Task description> Take the entries that follow and return exactly the lines from the one holding "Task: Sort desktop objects" through the one holding "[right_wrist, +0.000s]", both included. Nothing else is needed.

(Records drawn from a dataset)

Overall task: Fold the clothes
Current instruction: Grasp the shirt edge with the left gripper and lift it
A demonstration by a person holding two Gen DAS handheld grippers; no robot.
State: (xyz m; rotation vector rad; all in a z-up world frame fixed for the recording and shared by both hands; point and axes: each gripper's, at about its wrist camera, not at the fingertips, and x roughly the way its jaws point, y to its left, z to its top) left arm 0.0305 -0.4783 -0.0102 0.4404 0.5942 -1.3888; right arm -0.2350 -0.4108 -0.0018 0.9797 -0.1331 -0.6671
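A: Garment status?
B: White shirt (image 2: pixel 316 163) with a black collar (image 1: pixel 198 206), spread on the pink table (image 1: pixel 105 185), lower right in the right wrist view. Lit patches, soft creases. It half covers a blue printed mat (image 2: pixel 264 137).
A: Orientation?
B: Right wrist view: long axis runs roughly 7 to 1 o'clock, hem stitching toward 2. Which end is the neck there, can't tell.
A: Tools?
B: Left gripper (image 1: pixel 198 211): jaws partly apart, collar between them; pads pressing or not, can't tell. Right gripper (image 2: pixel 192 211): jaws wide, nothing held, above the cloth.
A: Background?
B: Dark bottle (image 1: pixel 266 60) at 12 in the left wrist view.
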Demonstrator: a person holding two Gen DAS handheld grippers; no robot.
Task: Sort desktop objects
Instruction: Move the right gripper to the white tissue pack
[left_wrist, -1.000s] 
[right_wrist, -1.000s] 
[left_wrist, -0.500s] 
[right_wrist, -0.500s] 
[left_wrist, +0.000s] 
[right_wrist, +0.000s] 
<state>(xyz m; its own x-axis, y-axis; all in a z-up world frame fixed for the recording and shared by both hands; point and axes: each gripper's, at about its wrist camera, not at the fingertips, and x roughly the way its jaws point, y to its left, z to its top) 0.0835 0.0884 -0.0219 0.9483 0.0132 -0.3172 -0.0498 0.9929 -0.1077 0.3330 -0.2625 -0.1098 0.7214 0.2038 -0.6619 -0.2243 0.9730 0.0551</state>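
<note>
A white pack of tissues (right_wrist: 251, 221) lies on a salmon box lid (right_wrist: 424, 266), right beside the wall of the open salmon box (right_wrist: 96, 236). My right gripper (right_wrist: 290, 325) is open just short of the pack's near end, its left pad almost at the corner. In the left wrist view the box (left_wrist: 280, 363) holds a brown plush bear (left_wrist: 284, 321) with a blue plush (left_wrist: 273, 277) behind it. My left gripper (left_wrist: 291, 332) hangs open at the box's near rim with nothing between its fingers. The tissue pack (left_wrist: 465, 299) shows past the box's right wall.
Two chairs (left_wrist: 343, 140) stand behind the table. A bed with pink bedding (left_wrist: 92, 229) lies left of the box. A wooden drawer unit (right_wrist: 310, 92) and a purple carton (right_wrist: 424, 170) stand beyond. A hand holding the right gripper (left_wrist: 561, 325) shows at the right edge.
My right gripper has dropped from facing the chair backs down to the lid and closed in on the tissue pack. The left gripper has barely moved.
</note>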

Response>
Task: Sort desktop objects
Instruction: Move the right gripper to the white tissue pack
[left_wrist, -1.000s] 
[right_wrist, -1.000s] 
[left_wrist, -0.500s] 
[right_wrist, -0.500s] 
[left_wrist, +0.000s] 
[right_wrist, +0.000s] 

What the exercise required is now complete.